Gosiulus conformatus Chamberlin, 1940

Gosiulus conformatus Chamberlin, 1940 View in CoL

Fig. 2–12 View Figures 2–5 View Figures 6–12

Gosiulus conformatus Chamberlin 1940: 10 View in CoL , pl. 4, fig. 32–35. Chamberlin and Mulaik 1941: 61. Causey

1952: 203. Chamberlin and Hoffman 1958: 138. Loomis 1959: 163; 1968: 160–162, fig. 6–7. Reddell

1965: 162; 1970: 399. Hoffman 1999: 154. Ziniulus aethes Chamberlin 1940: 13 , pl 6, fig. 48–50. Chamberlin and Hoffman 1958: 149. Loomis

1976: 290. New subjective synonymy. Ziniulus medicolens Chamberlin 1940: 13–14 , pl. 6, fig. 51–52. Chamberlin and Mulaik 1941: 61. Chamberlin and Hoffman 1958: 149. Loomis 1959: 163. New subjective synonymy. Ziniulus ambiguus Loomis 1959: 163 , fig. 20–23. New subjective synonymy. Ziniulus nati Loomis 1963: 122 , fig. 20–23. New subjective synonymy. Gosiulus aethes: Reddell 1965: 162 ; 1970: 399. Hoffman 1999: 154. Gosiulus ambiguus: Hoffman 1999: 154 . Gosiulus medicolens: Hoffman 1999: 154 . Gosiulus nati: Hoffman 1999: 155 .

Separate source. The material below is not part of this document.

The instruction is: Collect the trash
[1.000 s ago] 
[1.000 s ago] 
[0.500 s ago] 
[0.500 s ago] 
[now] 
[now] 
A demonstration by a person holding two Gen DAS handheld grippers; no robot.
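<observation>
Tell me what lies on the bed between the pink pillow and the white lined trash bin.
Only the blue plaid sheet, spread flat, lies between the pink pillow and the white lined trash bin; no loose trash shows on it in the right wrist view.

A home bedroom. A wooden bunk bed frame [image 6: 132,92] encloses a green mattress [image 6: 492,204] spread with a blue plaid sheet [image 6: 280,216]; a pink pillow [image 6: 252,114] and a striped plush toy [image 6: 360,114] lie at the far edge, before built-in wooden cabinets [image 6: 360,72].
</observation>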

Type specimens. Male Lectotype ( NMNH) collected by S. and D. Mulaik on an unknown date in December 1939 south of Three Rivers, Live Oak County (Co.), Texas. Paralectotypes ( NMNH), all collected on unknown dates in December 1939 by S. and D. Mulaik, as follows: M, 3F from south of Brady , McCulloch Co .; MM, FF, juvs. from Big Spring, Howard Co .; and M, 3F from 27.2 km (12.0 mi) N Alice, Jim Wells (not Brooks) Co.

Chamberlin (1940) did not specifically designate a holotype or paratypes in the original description but merely recorded G. conformatus from four Texas localities: south of Three Rivers, Live Oak Co.; south of Brady, McCulloch Co.; 27.2 km (17.0 mi) north of Alice, Jim Wells Co. , erroneously placed in Brooks Co.; and Big Spring, Howard Co. In the vials, however, he labeled the male from Live Oak Co., the only individual in the sample, as the holotype and the males, females, and juveniles in the Howard and McCulloch Co. samples. as paratypes, all meaningless without publication. Though not labeled, the specimens from Jim Wells Co. were mentioned simultaneously, so we consider them to be additional syntypes. These samples are from two regions of Texas, McCulloch and Howard Cos. being in the westcenter some 563.2 km (325.0 mi) NW of Live Oak Co. in the southeast. Hoffman (1999) erroneously reported the male from Live Oak Co. as the holotype, so for consistency, we designate it lectotype with the material from McCulloch, Howard, and Jim Wells Cos. becoming paralectotypes.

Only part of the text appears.